Both chambers are working towards a small yet important Medicare fix
One of the most dreaded calls a personal office to a House member can receive is a constituent panicked about being denied Medicare coverage. Front office staffers worry that could be the beginning of a long string of complaints and cries for their boss to “do something!” to make the problem go away.

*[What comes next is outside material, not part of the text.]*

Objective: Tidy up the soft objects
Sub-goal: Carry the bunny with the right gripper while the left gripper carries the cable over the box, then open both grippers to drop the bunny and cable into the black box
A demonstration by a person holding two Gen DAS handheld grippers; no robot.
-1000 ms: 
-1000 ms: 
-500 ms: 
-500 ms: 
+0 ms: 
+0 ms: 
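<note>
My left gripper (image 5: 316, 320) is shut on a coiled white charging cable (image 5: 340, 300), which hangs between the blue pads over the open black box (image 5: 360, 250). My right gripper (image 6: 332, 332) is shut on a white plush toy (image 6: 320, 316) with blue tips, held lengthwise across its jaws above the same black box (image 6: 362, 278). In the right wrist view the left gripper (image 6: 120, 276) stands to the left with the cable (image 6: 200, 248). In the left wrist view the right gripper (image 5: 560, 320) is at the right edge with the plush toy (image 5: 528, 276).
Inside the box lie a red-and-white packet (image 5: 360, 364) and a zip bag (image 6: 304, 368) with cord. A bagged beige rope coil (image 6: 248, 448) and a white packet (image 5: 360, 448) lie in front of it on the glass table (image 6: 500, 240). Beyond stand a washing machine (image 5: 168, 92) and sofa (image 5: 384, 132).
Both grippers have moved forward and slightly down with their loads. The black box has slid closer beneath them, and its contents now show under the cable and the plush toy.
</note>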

For a growing number across the country, that’s exactly what’s happening to seniors who find themselves leaving a hospital, preparing for a short stay in a skilled nursing center, and then being told the bill could run as much as thousands of dollars in out-of-pocket costs. Those on fixed incomes fully expect Medicare to cover such a stay, only to be told that’s not the case.
The increasingly familiar scene is known as the observation stays issue. The observation dilemma is becoming a growing problem which policymakers must address now so our nation’s seniors have access to the care they need.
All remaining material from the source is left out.